* _Records_
::::
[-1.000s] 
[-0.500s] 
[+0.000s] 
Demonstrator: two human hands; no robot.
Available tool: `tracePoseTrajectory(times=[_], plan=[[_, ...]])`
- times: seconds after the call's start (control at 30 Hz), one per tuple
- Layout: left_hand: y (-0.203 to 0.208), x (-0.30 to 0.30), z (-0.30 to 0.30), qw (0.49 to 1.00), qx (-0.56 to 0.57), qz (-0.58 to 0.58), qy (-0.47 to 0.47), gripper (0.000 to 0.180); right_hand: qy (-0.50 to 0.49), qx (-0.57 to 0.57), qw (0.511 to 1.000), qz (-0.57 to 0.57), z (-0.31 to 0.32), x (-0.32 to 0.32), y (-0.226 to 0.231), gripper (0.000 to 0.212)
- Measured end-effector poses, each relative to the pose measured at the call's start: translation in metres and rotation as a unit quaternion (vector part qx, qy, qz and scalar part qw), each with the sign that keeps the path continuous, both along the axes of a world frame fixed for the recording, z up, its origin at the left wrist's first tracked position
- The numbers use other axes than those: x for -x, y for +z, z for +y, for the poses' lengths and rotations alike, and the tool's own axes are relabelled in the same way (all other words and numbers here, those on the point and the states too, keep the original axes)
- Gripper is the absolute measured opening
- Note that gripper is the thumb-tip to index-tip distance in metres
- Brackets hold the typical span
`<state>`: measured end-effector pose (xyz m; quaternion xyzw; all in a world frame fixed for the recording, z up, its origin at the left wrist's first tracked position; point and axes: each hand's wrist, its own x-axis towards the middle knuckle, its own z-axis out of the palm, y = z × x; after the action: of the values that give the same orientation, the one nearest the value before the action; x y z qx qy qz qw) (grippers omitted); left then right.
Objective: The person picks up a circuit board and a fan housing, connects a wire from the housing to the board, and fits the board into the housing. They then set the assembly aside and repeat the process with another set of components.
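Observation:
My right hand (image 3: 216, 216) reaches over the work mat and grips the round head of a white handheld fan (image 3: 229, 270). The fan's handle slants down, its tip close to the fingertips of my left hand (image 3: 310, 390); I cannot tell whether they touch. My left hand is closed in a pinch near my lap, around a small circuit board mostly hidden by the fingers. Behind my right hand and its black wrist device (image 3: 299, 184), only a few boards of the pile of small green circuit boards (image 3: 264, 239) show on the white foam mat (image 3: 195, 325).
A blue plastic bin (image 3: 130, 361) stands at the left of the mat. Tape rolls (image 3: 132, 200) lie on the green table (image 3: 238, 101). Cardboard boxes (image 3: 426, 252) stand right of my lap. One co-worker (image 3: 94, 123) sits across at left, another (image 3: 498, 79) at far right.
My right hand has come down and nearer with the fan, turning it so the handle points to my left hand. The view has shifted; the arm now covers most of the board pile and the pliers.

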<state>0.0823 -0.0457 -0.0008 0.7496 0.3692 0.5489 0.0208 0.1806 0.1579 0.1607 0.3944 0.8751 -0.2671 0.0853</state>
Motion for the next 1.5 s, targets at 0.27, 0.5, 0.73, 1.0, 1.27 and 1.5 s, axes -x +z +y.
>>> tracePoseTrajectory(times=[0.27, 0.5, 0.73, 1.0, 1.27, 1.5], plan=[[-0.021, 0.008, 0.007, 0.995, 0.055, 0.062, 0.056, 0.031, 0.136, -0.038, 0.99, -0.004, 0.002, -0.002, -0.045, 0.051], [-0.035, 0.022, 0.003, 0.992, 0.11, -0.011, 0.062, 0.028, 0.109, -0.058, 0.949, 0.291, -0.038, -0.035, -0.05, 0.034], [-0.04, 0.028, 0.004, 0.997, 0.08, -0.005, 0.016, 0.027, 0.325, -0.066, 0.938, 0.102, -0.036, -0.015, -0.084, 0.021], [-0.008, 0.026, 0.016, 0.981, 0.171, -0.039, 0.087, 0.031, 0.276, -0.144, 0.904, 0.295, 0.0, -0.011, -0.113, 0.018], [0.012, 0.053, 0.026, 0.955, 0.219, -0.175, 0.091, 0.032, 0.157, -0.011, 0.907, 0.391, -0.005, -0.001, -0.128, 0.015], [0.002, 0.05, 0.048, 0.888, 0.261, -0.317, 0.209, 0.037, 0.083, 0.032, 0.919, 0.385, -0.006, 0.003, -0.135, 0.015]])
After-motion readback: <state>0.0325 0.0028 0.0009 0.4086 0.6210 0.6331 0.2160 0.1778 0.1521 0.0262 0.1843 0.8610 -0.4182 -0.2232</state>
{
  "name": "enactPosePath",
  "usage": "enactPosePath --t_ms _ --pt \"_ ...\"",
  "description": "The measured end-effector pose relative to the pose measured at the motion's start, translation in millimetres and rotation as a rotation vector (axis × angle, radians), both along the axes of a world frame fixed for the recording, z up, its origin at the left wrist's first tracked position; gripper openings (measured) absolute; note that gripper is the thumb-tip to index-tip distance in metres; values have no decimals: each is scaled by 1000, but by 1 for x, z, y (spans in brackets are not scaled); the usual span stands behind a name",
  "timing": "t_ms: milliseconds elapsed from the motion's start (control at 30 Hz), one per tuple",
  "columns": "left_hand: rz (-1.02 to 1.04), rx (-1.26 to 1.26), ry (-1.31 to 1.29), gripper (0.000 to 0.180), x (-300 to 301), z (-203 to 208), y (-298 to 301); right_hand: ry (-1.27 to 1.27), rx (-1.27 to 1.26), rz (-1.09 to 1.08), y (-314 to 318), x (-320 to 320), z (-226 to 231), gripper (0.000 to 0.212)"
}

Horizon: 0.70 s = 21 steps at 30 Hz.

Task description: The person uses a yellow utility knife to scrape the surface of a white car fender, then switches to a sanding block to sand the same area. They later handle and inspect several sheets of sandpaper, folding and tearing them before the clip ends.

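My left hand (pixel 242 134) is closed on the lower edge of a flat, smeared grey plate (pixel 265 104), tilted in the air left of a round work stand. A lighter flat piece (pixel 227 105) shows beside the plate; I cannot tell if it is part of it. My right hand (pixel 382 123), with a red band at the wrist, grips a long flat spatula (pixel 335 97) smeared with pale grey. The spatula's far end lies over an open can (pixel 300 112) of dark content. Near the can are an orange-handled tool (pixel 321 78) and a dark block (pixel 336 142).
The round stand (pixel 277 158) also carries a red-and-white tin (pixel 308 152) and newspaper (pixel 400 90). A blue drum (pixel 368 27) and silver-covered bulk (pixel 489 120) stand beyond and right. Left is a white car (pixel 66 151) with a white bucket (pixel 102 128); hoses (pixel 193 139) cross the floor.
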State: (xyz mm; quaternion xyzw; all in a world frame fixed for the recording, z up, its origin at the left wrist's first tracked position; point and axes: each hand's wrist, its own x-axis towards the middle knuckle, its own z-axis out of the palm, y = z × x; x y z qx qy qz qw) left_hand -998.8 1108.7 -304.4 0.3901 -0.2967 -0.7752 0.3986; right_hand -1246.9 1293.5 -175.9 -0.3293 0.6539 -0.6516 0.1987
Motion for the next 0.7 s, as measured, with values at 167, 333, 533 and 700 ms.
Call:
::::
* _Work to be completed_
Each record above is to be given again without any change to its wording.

* _Final answer_
[-1.000s] 
[-0.500s] 
[+0.000s] 
Demonstrator: two human hands; no robot.
Available tool: `tracePoseTrajectory(times=[_], plan=[[_, ...]])`
- times: seconds after the call's start (control at 30 Hz), one per tuple
- Layout: left_hand: y (-0.203 to 0.208), x (-0.30 to 0.30), z (-0.30 to 0.30), qw (0.49 to 1.00), qx (-0.56 to 0.57), qz (-0.58 to 0.58), qy (-0.47 to 0.47), gripper (0.000 to 0.180); right_hand: qy (-0.50 to 0.49), qx (-0.57 to 0.57), qw (0.511 to 1.000), qz (-0.57 to 0.57), z (-0.31 to 0.32), x (-0.32 to 0.32), y (-0.226 to 0.231), gripper (0.000 to 0.212)
- Measured end-effector poses, each relative to the pose measured at the call's start: translation in metres and rotation as a unit quaternion (vector part qx, qy, qz and scalar part qw), each with the sign that keeps the path continuous, both along the axes of a world frame fixed for the recording, z up, its origin at the left wrist's first tracked position
- The numbers use other axes than those: x for -x, y for +z, z for +y, for the poses' lengths and rotations alike, and the tool's own axes are relabelled in the same way (all other words and numbers here, those on the point and the states too, keep the original axes)
- Gripper is the absolute measured opening
- Note that gripper is the thumb-tip to index-tip distance in metres
- Brackets hold the typical span
`<state>`: measured end-effector pose (xyz m; quaternion xyzw; all in a world frame fixed for the recording, z up, its origin at the left wrist's first tracked position; point and axes: each hand's wrist, its own x-axis towards the middle knuckle, its own z-axis out of the palm, y = z × x; after the action: of the values that give the same orientation, the one nearest the value before the action; x y z qx qy qz qw) (grippers omitted); left then right.
Objective: The person picks up a circuit board and a fan housing, connects a wire from the housing to the board, and fits the board into the housing. They then set the assembly aside and repeat the process with another set of components.
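Observation:
My right hand (image 3: 216, 216) reaches over the work mat and grips the round head of a white handheld fan (image 3: 229, 270). The fan's handle slants down, its tip close to the fingertips of my left hand (image 3: 310, 390); I cannot tell whether they touch. My left hand is closed in a pinch near my lap, around a small circuit board mostly hidden by the fingers. Behind my right hand and its black wrist device (image 3: 299, 184), only a few boards of the pile of small green circuit boards (image 3: 264, 239) show on the white foam mat (image 3: 195, 325).
A blue plastic bin (image 3: 130, 361) stands at the left of the mat. Tape rolls (image 3: 132, 200) lie on the green table (image 3: 238, 101). Cardboard boxes (image 3: 426, 252) stand right of my lap. One co-worker (image 3: 94, 123) sits across at left, another (image 3: 498, 79) at far right.
My right hand has come down and nearer with the fan, turning it so the handle points to my left hand. The view has shifted; the arm now covers most of the board pile and the pliers.
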
<state>0.0823 -0.0457 -0.0008 0.7496 0.3692 0.5489 0.0208 0.1806 0.1579 0.1607 0.3944 0.8751 -0.2671 0.0853</state>
Motion for the next 1.5 s, targets at 0.27, 0.5, 0.73, 1.0, 1.27 and 1.5 s, axes -x +z +y.
>>> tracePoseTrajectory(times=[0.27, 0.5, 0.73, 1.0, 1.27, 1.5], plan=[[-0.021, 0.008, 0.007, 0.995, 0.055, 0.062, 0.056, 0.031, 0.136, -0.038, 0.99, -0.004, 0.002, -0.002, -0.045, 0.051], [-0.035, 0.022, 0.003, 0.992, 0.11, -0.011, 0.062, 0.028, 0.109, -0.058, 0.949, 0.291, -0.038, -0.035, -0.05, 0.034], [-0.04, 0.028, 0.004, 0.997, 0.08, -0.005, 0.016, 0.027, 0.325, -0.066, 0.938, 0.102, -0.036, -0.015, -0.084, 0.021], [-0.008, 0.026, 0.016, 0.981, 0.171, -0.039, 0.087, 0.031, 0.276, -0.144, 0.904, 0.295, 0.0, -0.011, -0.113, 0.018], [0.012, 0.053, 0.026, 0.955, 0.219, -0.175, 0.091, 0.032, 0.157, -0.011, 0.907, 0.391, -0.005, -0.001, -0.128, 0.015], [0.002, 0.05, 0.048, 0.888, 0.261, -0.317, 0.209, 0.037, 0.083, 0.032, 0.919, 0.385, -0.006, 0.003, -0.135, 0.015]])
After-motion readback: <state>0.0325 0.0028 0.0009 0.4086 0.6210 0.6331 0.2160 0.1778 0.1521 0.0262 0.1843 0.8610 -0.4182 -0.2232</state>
{
  "name": "enactPosePath",
  "usage": "enactPosePath --t_ms _ --pt \"_ ...\"",
  "description": "The measured end-effector pose relative to the pose measured at the motion's start, translation in millimetres and rotation as a rotation vector (axis × angle, radians), both along the axes of a world frame fixed for the recording, z up, its origin at the left wrist's first tracked position; gripper openings (measured) absolute; note that gripper is the thumb-tip to index-tip distance in metres; values have no decimals: each is scaled by 1000, but by 1 for x, z, y (spans in brackets are not scaled); the usual span stands behind a name",
  "timing": "t_ms: milliseconds elapsed from the motion's start (control at 30 Hz), one per tuple",
  "columns": "left_hand: rz (-1.02 to 1.04), rx (-1.26 to 1.26), ry (-1.31 to 1.29), gripper (0.000 to 0.180), x (-300 to 301), z (-203 to 208), y (-298 to 301); right_hand: ry (-1.27 to 1.27), rx (-1.27 to 1.26), rz (-1.09 to 1.08), y (-314 to 318), x (-320 to 320), z (-226 to 231), gripper (0.000 to 0.212)"
}

Horizon: 0.70 s = 21 steps at 30 Hz.

Task description: The person uses a yellow utility knife to scrape the surface of a white car fender, then switches to a sanding block to sand the same area. They later handle and inspect several sheets of sandpaper, folding and tearing them before the clip ends.

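My left hand (pixel 242 134) is closed on the lower edge of a flat, smeared grey plate (pixel 265 104), tilted in the air left of a round work stand. A lighter flat piece (pixel 227 105) shows beside the plate; I cannot tell if it is part of it. My right hand (pixel 382 123), with a red band at the wrist, grips a long flat spatula (pixel 335 97) smeared with pale grey. The spatula's far end lies over an open can (pixel 300 112) of dark content. Near the can are an orange-handled tool (pixel 321 78) and a dark block (pixel 336 142).
The round stand (pixel 277 158) also carries a red-and-white tin (pixel 308 152) and newspaper (pixel 400 90). A blue drum (pixel 368 27) and silver-covered bulk (pixel 489 120) stand beyond and right. Left is a white car (pixel 66 151) with a white bucket (pixel 102 128); hoses (pixel 193 139) cross the floor.
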State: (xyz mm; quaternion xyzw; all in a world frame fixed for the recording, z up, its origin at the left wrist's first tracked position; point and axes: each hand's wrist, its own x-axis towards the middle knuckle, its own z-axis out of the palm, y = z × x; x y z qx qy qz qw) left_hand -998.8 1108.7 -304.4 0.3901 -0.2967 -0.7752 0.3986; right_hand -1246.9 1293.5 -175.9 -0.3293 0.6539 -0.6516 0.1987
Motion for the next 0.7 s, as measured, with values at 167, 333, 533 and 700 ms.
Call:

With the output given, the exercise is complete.